TRAUMATIC BRAIN INJURY

Message
This test is orderable only for Emergency Department patients and inpatients.


Test Code
LAB123209


Alias/See Also
TBI


CPT Codes
607881 (HCHG TBI Marker)

Preferred Specimen
One 4mL lavender top tube


Instructions
Collection tubes should be processed within 2 hours of collection to separate the clot / red blood cells from the plasma/serum.
 


Transport Temperature
See specimen stability


Specimen Stability
Stabilities listed are for plasma and whole blood.
  • Ambient: 8 hours
  • Refrigerated: 8 hours, on cells. If removed from cells 7 days and must be recentrifuged.
  • Frozen: 1 month removed from cells


Reject Criteria (Eg, hemolysis? Lipemia? Thaw/Other?)
Grossly hemolyzed; improperly processed or stored


Methodology
Chemiluminescent Immunoassay

Setup Schedule
Monday- Sunday


Reference Range
  • TBI: Negative
  • GFAP: 6.6-70.9 pg/mL
  • UCH-L1: 44.7-226.8 pg/mL


Clinical Significance
The following comment is attached to TBI interpretation result:
‘This interpretation is based on the cutoffs of 35.0 pg/mL for GFAP and 400.0 pg/mL for UCH-L1. The interpretation result is used, in conjunction with other clinical information, to aid in the evaluation of patients, 18 years of age or older, presenting with suspected mild traumatic brain injury (Glasgow Coma Scale score 13-15) within 12 hours of injury, to assist in determining the need for a CT scan of the head.
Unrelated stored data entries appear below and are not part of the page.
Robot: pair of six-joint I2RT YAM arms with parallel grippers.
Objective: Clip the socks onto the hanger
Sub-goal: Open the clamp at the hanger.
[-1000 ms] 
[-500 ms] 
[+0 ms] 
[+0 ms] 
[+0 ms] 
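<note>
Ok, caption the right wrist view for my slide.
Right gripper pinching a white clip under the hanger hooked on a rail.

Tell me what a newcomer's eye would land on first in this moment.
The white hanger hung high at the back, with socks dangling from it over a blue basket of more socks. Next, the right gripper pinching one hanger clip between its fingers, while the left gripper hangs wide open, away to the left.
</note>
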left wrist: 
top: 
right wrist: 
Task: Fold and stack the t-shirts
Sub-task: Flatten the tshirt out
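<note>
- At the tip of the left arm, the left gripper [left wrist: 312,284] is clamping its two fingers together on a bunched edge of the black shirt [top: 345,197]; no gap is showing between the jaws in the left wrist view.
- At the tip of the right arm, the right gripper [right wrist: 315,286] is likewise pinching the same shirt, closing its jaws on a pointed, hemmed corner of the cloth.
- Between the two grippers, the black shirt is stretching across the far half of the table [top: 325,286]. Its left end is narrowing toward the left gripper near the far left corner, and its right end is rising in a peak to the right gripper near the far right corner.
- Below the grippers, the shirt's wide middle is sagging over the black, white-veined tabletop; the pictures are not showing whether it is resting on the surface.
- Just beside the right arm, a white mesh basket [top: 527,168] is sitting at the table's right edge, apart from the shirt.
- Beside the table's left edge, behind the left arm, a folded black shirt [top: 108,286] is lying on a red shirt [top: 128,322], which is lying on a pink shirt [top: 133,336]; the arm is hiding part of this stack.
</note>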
A negative test result is associated with the absence of acute intracranial lesions visualized on a head CT scan.’


Performing Laboratory
West Virginia University Hospital, Inc.



The CPT Codes provided in this document are based on AMA guidelines and are for informational purposes only. CPT coding is the sole responsibility of the billing party. Please direct any questions regarding coding to the payor being billed. Any Profile/panel component may be ordered separately. Reflex tests are performed at an additional charge.